:: TASK ::
Can you pull out each line of the data below that includes the word "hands"?

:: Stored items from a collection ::
···

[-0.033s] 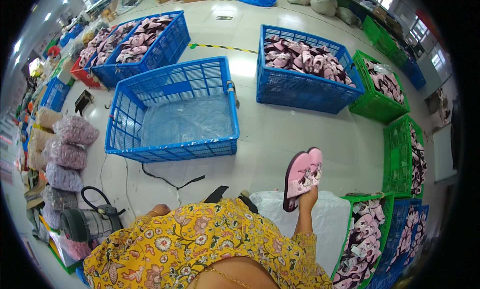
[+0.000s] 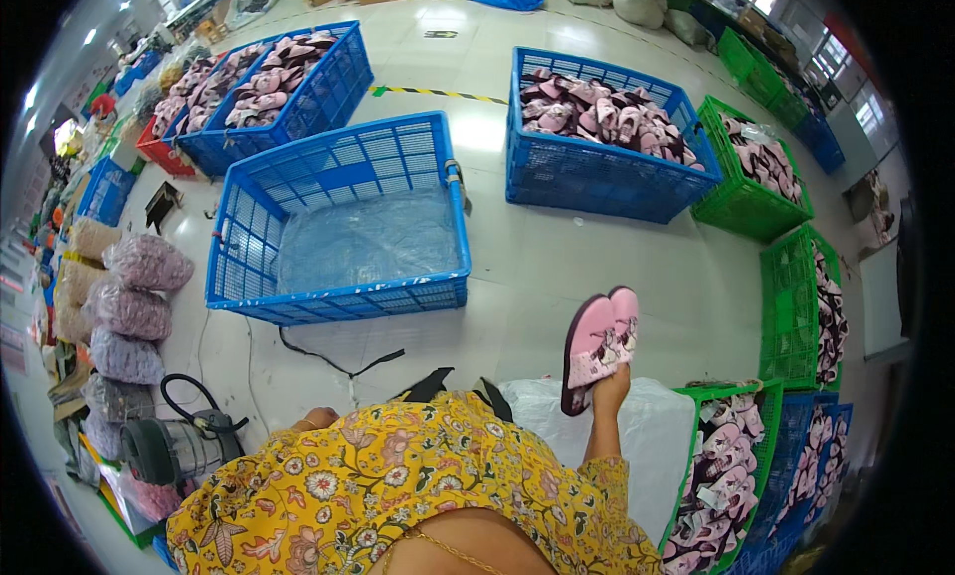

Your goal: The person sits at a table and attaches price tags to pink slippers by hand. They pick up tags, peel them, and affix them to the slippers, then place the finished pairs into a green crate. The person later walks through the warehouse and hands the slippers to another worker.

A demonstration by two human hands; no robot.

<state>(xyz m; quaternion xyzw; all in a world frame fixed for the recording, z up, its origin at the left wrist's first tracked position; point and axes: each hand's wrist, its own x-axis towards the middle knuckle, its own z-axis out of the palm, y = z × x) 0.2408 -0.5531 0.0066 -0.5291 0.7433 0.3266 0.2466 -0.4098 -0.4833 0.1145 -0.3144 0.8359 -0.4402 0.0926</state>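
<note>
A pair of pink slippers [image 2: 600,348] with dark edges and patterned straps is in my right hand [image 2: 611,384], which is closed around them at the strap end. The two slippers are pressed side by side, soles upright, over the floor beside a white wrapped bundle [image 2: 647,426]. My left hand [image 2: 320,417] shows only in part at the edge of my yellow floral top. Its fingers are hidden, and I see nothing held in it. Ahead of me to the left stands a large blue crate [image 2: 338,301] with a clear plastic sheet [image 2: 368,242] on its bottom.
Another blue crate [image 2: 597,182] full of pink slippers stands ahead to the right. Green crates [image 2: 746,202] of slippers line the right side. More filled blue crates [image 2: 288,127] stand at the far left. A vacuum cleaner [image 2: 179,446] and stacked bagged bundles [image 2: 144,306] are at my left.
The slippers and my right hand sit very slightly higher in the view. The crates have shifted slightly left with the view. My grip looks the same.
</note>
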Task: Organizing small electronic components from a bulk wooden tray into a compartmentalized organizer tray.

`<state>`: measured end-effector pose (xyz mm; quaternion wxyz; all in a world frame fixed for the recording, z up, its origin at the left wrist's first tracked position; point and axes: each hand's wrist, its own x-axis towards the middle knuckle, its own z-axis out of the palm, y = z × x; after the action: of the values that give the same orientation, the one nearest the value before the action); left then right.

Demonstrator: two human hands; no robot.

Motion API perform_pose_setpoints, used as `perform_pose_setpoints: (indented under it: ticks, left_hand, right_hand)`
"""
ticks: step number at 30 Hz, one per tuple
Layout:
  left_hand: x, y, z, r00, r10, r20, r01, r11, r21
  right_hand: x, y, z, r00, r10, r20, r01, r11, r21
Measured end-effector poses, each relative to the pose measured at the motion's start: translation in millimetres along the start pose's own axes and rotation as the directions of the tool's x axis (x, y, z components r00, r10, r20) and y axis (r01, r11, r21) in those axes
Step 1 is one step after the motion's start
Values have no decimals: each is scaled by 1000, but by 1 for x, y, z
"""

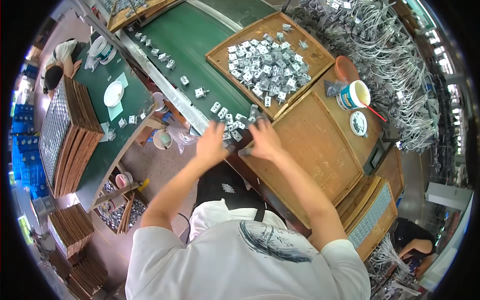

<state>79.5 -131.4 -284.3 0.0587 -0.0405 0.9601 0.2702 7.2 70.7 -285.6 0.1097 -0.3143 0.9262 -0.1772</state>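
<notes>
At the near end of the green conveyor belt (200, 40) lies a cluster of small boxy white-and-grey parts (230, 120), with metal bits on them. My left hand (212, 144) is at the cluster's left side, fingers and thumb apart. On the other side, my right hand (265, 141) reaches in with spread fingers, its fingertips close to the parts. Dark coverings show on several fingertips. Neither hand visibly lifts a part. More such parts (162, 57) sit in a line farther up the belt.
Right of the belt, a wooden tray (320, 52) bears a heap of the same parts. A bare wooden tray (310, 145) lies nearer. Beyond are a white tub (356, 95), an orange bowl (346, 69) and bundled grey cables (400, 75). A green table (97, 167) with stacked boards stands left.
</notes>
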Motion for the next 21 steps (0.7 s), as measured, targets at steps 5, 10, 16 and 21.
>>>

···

:: SOLVED EXERCISE ::
Your goal: The person sits at a table and attaches price tags to pink slippers by hand. They pick up tags, peel them, and affix them to the slippers, then place the finished pairs into a green crate. The person later walks through the warehouse and hands the slippers to another worker.
A demonstration by two human hands; no robot.
Demonstrator: two human hands; no robot.

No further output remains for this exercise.